_Problem to solve:_ Output the data below exactly, without images.
§ §
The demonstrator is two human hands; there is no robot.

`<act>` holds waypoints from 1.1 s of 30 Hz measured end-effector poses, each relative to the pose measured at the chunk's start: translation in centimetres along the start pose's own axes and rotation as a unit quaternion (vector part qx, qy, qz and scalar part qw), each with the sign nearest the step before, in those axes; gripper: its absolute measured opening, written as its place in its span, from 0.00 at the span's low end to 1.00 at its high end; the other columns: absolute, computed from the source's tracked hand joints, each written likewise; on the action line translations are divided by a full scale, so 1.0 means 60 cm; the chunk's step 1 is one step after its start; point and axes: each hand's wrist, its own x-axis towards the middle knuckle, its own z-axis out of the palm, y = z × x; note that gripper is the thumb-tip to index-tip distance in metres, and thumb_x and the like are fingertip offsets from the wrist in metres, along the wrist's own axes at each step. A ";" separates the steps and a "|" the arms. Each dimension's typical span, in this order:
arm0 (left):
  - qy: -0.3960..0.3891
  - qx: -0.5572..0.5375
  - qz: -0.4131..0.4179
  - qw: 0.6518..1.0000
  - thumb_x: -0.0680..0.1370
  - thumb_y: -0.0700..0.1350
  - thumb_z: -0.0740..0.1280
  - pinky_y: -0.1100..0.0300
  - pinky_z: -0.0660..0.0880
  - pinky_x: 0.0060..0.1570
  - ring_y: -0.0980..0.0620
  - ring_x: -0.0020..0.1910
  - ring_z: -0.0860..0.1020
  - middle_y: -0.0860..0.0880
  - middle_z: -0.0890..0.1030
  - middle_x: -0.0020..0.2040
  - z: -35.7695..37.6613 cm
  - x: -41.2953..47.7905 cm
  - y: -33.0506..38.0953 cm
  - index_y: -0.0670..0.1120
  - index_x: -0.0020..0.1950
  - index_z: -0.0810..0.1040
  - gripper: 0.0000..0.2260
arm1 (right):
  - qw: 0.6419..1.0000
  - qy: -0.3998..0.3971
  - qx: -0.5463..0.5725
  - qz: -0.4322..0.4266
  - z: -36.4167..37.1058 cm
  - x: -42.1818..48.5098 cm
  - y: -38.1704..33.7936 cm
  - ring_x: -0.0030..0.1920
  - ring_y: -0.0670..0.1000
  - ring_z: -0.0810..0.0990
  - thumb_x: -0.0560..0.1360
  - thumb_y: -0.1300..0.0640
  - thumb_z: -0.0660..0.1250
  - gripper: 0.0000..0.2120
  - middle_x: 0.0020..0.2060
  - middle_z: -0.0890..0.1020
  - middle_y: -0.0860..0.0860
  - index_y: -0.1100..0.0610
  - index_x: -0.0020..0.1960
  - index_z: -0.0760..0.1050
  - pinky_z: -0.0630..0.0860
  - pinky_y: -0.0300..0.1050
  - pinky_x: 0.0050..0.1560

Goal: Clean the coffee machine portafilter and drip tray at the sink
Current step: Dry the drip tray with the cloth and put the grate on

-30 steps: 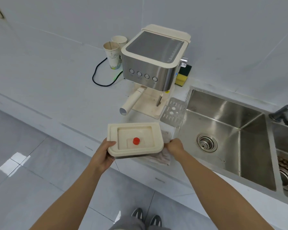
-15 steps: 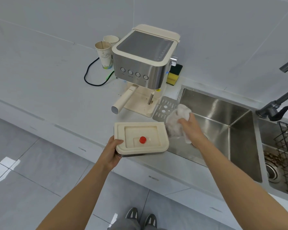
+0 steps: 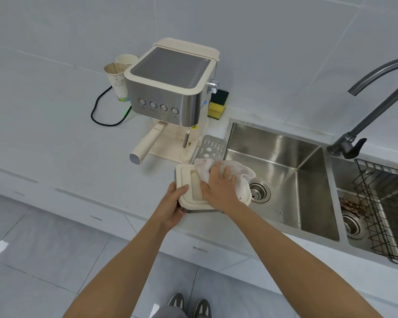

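The cream drip tray (image 3: 186, 180) is held over the counter edge beside the sink (image 3: 285, 171). My left hand (image 3: 173, 206) grips the tray's left near corner, thumb on top. My right hand (image 3: 218, 187) presses a white cloth (image 3: 236, 174) flat onto the tray's top, fingers spread; the cloth hides the red float and most of the tray. The cream and steel coffee machine (image 3: 170, 88) stands behind, its portafilter (image 3: 147, 143) locked in with the handle pointing toward me. The metal grate (image 3: 210, 148) lies on the counter by the machine.
Two paper cups (image 3: 116, 80) and a black cable (image 3: 101, 111) sit left of the machine, a yellow sponge (image 3: 217, 104) to its right. A dark faucet (image 3: 365, 106) arches over the sink divider. A wire rack (image 3: 384, 203) fills the right basin.
My right hand brought the cloth from beside the tray down onto its top, covering the red float. The tray shifted right toward the sink, my left hand still gripping it.
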 end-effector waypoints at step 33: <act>-0.009 -0.028 -0.023 0.999 0.80 0.55 0.52 0.55 0.75 0.56 0.46 0.57 0.78 0.41 0.79 0.57 0.036 0.033 0.027 0.40 0.69 0.68 0.25 | 0.968 -0.057 0.167 -0.179 -0.043 -0.039 0.012 0.30 0.44 0.65 0.68 0.62 0.68 0.11 0.29 0.67 0.45 0.58 0.42 0.65 0.60 0.36 0.29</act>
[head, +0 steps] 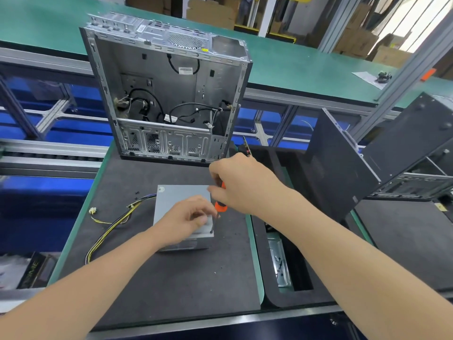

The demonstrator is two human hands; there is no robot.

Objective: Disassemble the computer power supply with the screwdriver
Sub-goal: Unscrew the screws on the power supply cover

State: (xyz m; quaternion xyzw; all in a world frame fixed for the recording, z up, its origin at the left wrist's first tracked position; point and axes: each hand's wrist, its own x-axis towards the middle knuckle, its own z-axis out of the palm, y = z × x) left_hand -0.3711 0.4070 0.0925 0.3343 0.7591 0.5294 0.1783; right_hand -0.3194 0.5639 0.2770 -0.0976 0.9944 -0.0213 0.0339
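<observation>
On the tabletop (171, 278), left of the power supply (171, 198), yellow-black cables (115, 224) trail from its side. Power supply lies flat, mid-tabletop, in front of open computer case (166, 94). Left hand (188, 218) rests on its top, fingers bent; cannot tell if pinching anything. Orange screwdriver (220, 207) at its right edge, gripped in right hand (240, 185). Black panel (343, 173) leans well to the right.

An open computer case (166, 99) with loose black cables inside stands upright at the far edge of the dark mat (171, 278) on the tabletop, black case panels (343, 173) lean off to the right, and a green conveyor belt (294, 65) runs behind, with cardboard boxes (213, 11) beyond it.
</observation>
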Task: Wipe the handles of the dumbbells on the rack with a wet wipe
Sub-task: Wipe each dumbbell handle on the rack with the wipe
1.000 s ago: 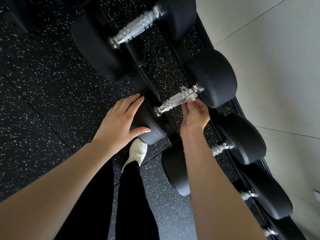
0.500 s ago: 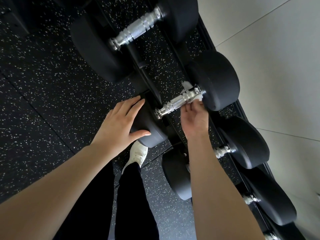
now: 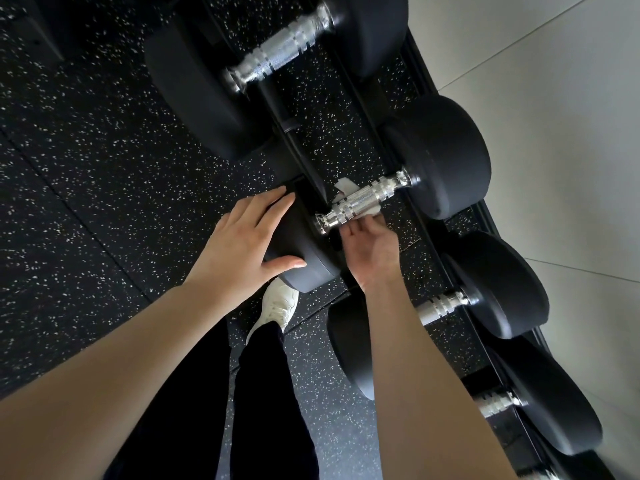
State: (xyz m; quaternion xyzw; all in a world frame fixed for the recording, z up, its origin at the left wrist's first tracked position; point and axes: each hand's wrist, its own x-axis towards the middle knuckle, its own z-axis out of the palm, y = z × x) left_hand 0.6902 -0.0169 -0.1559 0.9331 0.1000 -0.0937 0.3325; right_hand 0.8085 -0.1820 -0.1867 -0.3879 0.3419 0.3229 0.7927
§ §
_Answer to the exercise:_
The demonstrator is two human hands; there is no robot.

`<act>` holds waypoints from 1.1 s of 30 Hz measured end-effector poses, each relative to the pose measured at the chunk's start: translation in centimetres along the start pose's own axes and rotation as a unit quaternion (vector part qx, qy, qz and scalar part qw), each with the sign nearest the step before, in those axes; gripper: its absolute measured opening, written as its place in its span, from 0.00 at the span's low end to 1.00 at its high end; the other columns: absolute, computed from the source's tracked hand joints, each written likewise; on the action line translations are divided by a full scale, so 1.0 means 60 cm; the chunk's step 1 is one step after its start; point and axes: each hand's wrist, its own x-axis towards the middle knuckle, its own z-axis out of the palm, y = z × x; note that gripper is the thumb-tip to index-tip distance in metres, and thumb_x and the like are fingertip offsets from the wrist in metres, along the wrist's own axes at each step. A ";" separates the steps and a "|" the arms. Each dimension's typical span, in this order:
arm0 (left):
  - qy: -0.3960..0.3891
  - qx: -0.5572..0.5375
  - qz: -0.4131..0.4179
  - qw: 0.6518..1.0000
  - thumb_x: -0.0680..0.1370
  - thumb_y: -0.0700..0.1350
  - thumb_z: -0.0740..0.1280
  - pinky_y: -0.1100..0.0300
  - pinky_z: -0.0660..0.0880
  - pinky_x: 0.0060..0.1570
  - ring_y: -0.0980..0.0620
  - ring_x: -0.0020..0.1910
  - ring_z: -0.0860..0.1020
  - middle_y: -0.0860..0.0880
  - middle_z: -0.0890..0.1030
  - middle_x: -0.0020..0.2040
  - z: -35.7695..37.6613 cm
  - x: -41.2953..47.7905 cm
  - y: -33.0506..38.0953 cm
  - index_y: -0.0670..0.1120
  - index_x: -0.0020..0.1950
  - index_z: -0.0810..0.1040
  - gripper: 0.0000..0.2260
arm1 (right):
  - qw: 0.6419..1.0000
  - qy: -0.3998..0.3971
  - qx: -0.5463..0.5725
  - qz: -0.4322..0.4266
  - z: -36.4167..37.1058 cm
  - x: -42.1818..48.5098 cm
  - y: -38.1704..33.7936 cm
  - ring_x: -0.0030..0.1920
  - ring_y: -0.0670..0.1000
  - ring_z: -0.0810..0.0990
  - thumb_x: -0.0560..0.1360
  - thumb_y: -0.1300..0.0640
  - thumb_z: -0.0660..0.1250
  - gripper: 0.0000..0.2120
  - middle_x: 0.0020..0.2060
  - middle_z: -0.0890..0.1020
  - middle_y: -0.0860..0.0860
  - index_y: -0.1100..0.0610
  - index_x: -0.0020..0.1960
  - index_z: -0.0760..0.1050
  - pinky_z: -0.0630..0.0860
  - pinky_y: -0.0300..0.1050
  - pinky_x: 0.0050..0.1560

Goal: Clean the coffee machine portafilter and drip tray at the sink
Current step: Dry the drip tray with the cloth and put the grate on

-30 steps: 
-15 steps: 
+0 steps: 

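The cream drip tray (image 3: 186, 180) is held over the counter edge beside the sink (image 3: 285, 171). My left hand (image 3: 173, 206) grips the tray's left near corner, thumb on top. My right hand (image 3: 218, 187) presses a white cloth (image 3: 236, 174) flat onto the tray's top, fingers spread; the cloth hides the red float and most of the tray. The cream and steel coffee machine (image 3: 170, 88) stands behind, its portafilter (image 3: 147, 143) locked in with the handle pointing toward me. The metal grate (image 3: 210, 148) lies on the counter by the machine.
Two paper cups (image 3: 116, 80) and a black cable (image 3: 101, 111) sit left of the machine, a yellow sponge (image 3: 217, 104) to its right. A dark faucet (image 3: 365, 106) arches over the sink divider. A wire rack (image 3: 384, 203) fills the right basin.
My right hand brought the cloth from beside the tray down onto its top, covering the red float. The tray shifted right toward the sink, my left hand still gripping it.
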 end-effector waypoints at step 33: <act>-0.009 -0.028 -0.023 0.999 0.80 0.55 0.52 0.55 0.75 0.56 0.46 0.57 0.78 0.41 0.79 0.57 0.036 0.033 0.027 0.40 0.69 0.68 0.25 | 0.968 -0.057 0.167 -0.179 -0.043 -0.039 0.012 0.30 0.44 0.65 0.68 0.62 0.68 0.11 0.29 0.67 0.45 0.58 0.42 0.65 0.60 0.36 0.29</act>
[head, +0 steps] 

The demonstrator is two human hands; there is no robot.

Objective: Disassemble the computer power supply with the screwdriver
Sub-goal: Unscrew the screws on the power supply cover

State: (xyz m; quaternion xyzw; all in a world frame fixed for the recording, z up, its origin at the left wrist's first tracked position; point and axes: each hand's wrist, its own x-axis towards the middle knuckle, its own z-axis out of the palm, y = z × x) left_hand -0.3711 0.4070 0.0925 0.3343 0.7591 0.5294 0.1783; right_hand -0.3194 0.5639 0.2770 -0.0976 0.9944 -0.0213 0.0339
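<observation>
On the tabletop (171, 278), left of the power supply (171, 198), yellow-black cables (115, 224) trail from its side. Power supply lies flat, mid-tabletop, in front of open computer case (166, 94). Left hand (188, 218) rests on its top, fingers bent; cannot tell if pinching anything. Orange screwdriver (220, 207) at its right edge, gripped in right hand (240, 185). Black panel (343, 173) leans well to the right.

An open computer case (166, 99) with loose black cables inside stands upright at the far edge of the dark mat (171, 278) on the tabletop, black case panels (343, 173) lean off to the right, and a green conveyor belt (294, 65) runs behind, with cardboard boxes (213, 11) beyond it.
</observation>
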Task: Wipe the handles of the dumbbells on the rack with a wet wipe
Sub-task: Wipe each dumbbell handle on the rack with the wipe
1.000 s ago: 
0.500 s ago: 
now: 
State: (xyz m; quaternion xyzw; all in a world frame fixed for the recording, z up, its origin at the left wrist's first tracked position; point and axes: each hand's wrist, its own x-axis towards the middle knuckle, its own z-axis out of the palm, y = z × x) left_hand 0.6902 -0.0169 -0.1559 0.9331 0.1000 -0.0937 0.3325; right_hand 0.8085 -0.1820 -0.1867 -0.3879 0.3419 0.3229 0.7927

Work on the exercise is complete.